My Top 10 Movies of 2012
10. Prometheus
There is (almost) literally not a story, and a weak story is (almost) guaranteed to turn me off a movie for good. But by a wide margin Prometheus is the best-looking sci-fi movie I’ve ever seen. I watched it on an airplane and still couldn’t believe it. Slap a real writer on the sequel and count me in.
9. Cosmopolis
“The rich are different from you and me.” —F. Scott Fitzgerald. What’s great about Cosmopolis is how fully it commits to how weird it is: the dialogue, the structure, the performances, the wife. It doesn’t require as much acting from Robert Pattinson as those of us who believe in him post-Twilight would like to see, but…baby steps. Also, this exchange:
“Speaking of sex…”
“We’ve been married only weeks. Barely weeks.”
“Everything is barely weeks. We have minutes to live.”

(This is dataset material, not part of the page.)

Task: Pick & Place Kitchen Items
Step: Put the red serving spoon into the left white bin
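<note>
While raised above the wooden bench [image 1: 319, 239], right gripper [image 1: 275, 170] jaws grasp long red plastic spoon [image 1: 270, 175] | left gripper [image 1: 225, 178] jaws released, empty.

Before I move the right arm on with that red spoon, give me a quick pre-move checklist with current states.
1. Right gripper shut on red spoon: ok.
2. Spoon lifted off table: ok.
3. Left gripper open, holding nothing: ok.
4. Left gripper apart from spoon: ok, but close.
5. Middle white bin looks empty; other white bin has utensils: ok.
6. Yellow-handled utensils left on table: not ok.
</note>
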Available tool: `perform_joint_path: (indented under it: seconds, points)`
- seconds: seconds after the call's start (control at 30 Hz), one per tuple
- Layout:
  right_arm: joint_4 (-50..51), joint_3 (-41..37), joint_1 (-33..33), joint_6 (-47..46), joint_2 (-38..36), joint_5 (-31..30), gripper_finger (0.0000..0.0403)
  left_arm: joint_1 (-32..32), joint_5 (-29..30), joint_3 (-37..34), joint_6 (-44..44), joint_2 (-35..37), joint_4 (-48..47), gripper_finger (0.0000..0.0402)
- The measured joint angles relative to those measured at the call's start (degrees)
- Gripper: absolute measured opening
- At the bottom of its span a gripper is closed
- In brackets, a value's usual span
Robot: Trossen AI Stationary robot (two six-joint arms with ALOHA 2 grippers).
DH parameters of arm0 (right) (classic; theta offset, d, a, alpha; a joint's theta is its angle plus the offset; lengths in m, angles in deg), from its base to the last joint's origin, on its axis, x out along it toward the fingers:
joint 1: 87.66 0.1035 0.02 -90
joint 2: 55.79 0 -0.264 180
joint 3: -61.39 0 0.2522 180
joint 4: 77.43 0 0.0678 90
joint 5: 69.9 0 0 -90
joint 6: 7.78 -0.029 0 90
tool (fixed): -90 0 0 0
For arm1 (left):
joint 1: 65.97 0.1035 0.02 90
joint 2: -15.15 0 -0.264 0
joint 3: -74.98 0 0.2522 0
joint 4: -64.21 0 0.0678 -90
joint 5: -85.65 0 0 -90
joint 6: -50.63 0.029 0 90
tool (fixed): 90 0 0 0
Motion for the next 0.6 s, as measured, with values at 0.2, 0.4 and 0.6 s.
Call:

“We don’t want to start counting the times, do we? And having solemn discussions on the subject?”
“No, we want to do it.”
“And we will. We shall.”
“You want to have it?”
“Sex?”
“Yes. ‘Cause there isn’t time not to have it. Time is the thing that grows scarcer every day. What, you don’t know this?”
8. Everybody in Our Family
It goes off the rails in the last 20 minutes, but until then it’s a brutally dark picture of how divorce and child custody can bring out the ugliest sides of family members. By the time the credits roll, the title phrase—which first pops up about one-third of the way through—has been redefined in a way that sticks with you long after you’ve left the theater.
7. Seven Psychopaths
The two filmmakers who excite me the most right now are Edgar Wright and Psychopaths‘s Martin McDonagh, who also wrote and coproduced this, his second feature. It’s not as polished as In Bruges, his debut, but it’s more ambitious, self-reflexive, and narratively twisted—more of a movie, really. It’s also got a perfectly realized Christopher Walken performance and some sparkling instances of the mini-stories-within-a-story that McDonagh excels at (see: the Quaker).
6. Holy Motors
A metaphor for whatever you want it to be. The only thing we can say for sure is there’s no way to know where Monsieur Oscar’s acting ends and his real life begins. What does that mean for the rest of us?
5. Zero Dark Thirty
Remarkably restrained, ZD30 is a straightforward account of professionals doing their jobs. It doesn’t glamorize or chest-thump. It calmly, level-headedly—and with storytelling ease and acumen that may not be apparent until the movie’s 160 minutes have flown by—shows how years of unsung work led U.S. operatives to Osama bin Laden.
4. Amour
Exquisitely crafted and perfectly rendered. Love in Amour isn’t an emotion, but rather dedication to another person when the emotions are gone or hard to come by.
3. Beasts of the Southern Wild
Probably the best movie of the year, and the only movie I’ve ever been able to describe as “magical” with a straight face. It’s so completely a unique vision that writing about it just feels like taking time away from watching it again.
2. Wuthering Heights
A love story about falling for someone unequivocally, about being so given over to another person that he or she is your world. It’s also about being connected to a place while your connections to it dwindle. The Yorkshire Dales locations are bleakly beautiful, the stylized photography is stunning, and the emotions are raw and pure, juvenile and unconcerned with justifying themselves. Also, the end credits have what would win the Oscar for Best Original Song in a just world; it’s the movie in 3 1/2 perfect minutes.
1. The Comedy
The movie of my generation. It made me want to apologize to everyone I know.